TASK INSTRUCTIONS: Find and copy each line in the material below where the string "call" occurs.

DATA PROVIDED:
↓

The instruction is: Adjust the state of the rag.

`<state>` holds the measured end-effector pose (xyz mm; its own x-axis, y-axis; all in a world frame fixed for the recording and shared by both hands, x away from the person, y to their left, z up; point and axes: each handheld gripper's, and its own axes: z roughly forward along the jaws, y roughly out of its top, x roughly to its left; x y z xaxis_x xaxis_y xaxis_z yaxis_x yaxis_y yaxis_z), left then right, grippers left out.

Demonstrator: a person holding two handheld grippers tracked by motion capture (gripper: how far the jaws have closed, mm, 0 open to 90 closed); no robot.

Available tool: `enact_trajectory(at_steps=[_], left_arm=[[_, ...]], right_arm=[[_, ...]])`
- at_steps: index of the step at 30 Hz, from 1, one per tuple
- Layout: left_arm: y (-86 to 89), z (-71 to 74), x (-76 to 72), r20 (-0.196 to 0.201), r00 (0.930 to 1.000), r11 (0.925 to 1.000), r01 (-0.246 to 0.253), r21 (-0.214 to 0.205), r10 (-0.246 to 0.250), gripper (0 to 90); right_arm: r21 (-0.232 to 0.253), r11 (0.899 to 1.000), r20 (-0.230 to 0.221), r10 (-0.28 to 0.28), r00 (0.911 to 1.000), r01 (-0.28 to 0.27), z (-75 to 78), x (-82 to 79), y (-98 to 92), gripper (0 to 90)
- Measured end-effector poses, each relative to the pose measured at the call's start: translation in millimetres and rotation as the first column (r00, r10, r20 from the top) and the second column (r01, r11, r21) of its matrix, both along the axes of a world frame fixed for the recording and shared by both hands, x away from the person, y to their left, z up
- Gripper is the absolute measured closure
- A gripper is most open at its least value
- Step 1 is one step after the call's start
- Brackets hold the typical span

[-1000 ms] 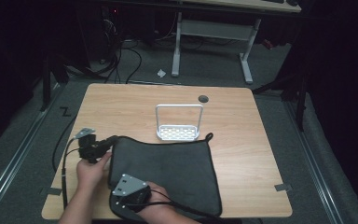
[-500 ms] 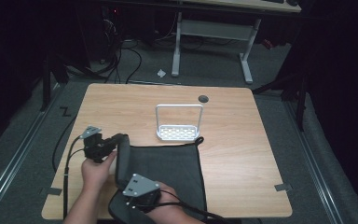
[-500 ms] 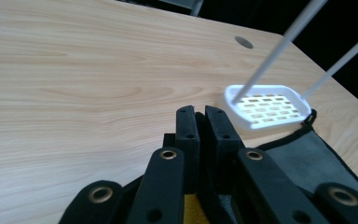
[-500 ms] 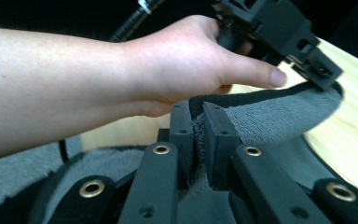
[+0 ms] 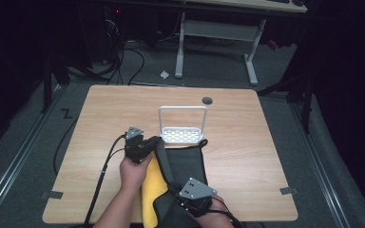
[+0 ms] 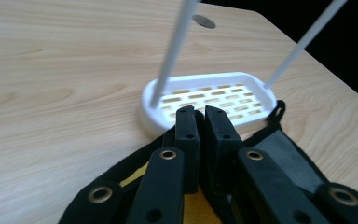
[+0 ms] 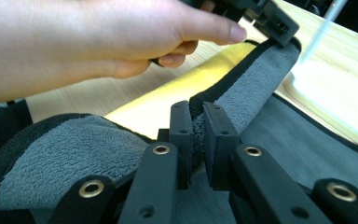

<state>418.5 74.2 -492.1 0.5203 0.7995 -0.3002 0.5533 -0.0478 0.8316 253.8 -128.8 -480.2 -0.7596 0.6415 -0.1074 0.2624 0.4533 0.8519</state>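
A dark grey cloth (image 5: 187, 161) with black trim and a yellow underside (image 5: 152, 190) lies at the table's near middle, its left edge lifted and folded over to the right. My left gripper (image 5: 154, 142) is shut on the far corner of that edge, close to the white rack (image 5: 181, 135). In the left gripper view the jaws (image 6: 200, 121) pinch the black trim (image 6: 279, 154) just short of the rack's slotted base (image 6: 214, 93). My right gripper (image 5: 173, 186) is shut on the near part of the same edge. In the right gripper view its jaws (image 7: 198, 116) clamp the grey pile (image 7: 251, 93) above the yellow side (image 7: 186, 84).
The wooden table (image 5: 104, 118) has a round cable hole (image 5: 207, 100) behind the rack. The rack's tall wire hoop (image 5: 183, 108) stands upright just beyond the cloth. A cable (image 5: 102, 175) trails from the left gripper over the table's near left. White desk legs (image 5: 252, 57) stand on the floor beyond.
Both grippers have moved right with the cloth's left edge. The cloth went from lying flat to half folded over, and its yellow underside has come into sight.
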Motion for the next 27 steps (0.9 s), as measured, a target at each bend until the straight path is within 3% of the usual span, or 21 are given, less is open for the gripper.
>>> enact_trajectory(at_steps=[7,13,19,22,26,27], left_arm=[[-32.7,2.1,1.7,-0.009,0.9990,0.9985,0.043,0.034,-0.043,84.2],[-47.3,-1.1,5.6,-0.031,0.9982,0.9981,0.052,0.033,-0.051,84.1],[-61.6,7.1,5.5,-0.024,0.9964,0.9963,0.082,0.029,-0.081,84.1],[-71.3,8.7,6.9,-0.027,0.9948,0.9942,0.099,0.042,-0.098,83.9],[-81.6,4.8,8.8,-0.040,0.9927,0.9920,0.116,0.052,-0.114,82.6],[-88.0,0.3,10.2,-0.056,0.9899,0.9899,0.133,0.049,-0.130,80.5]], right_arm=[[-0.019,0.999,-0.006,-0.029,0.9995,0.029,-4.6,-3.9,-25.0,83.6],[-0.039,0.998,-0.030,-0.058,0.9978,0.057,-11.5,-7.1,-41.7,83.4],[-0.020,0.997,-0.013,-0.074,0.9972,0.074,-6.3,-11.2,-50.7,83.4],[-0.034,0.997,-0.019,-0.076,0.9969,0.075,-7.8,-12.9,-53.6,83.1],[-0.045,0.996,-0.045,-0.079,0.9959,0.077,-11.4,-13.9,-57.4,80.0],[-0.034,0.996,-0.056,-0.086,0.9947,0.085,-11.6,-13.9,-61.7,74.6]])
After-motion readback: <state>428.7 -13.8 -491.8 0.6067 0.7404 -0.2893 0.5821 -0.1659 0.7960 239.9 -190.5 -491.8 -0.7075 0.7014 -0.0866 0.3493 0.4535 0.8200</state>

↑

WRITTEN RESPONSE:
- Measured end-effector poses, each relative to the pose measured at the call's start: translation in millimetres and rotation as the first column (r00, r10, r20 from the top) and the second column (r01, r11, r21) of its matrix, both along the axes of a world frame fixed for the recording and shared by both hands, x away from the person, y to their left, z up
- Step 1 is one step after the call's start

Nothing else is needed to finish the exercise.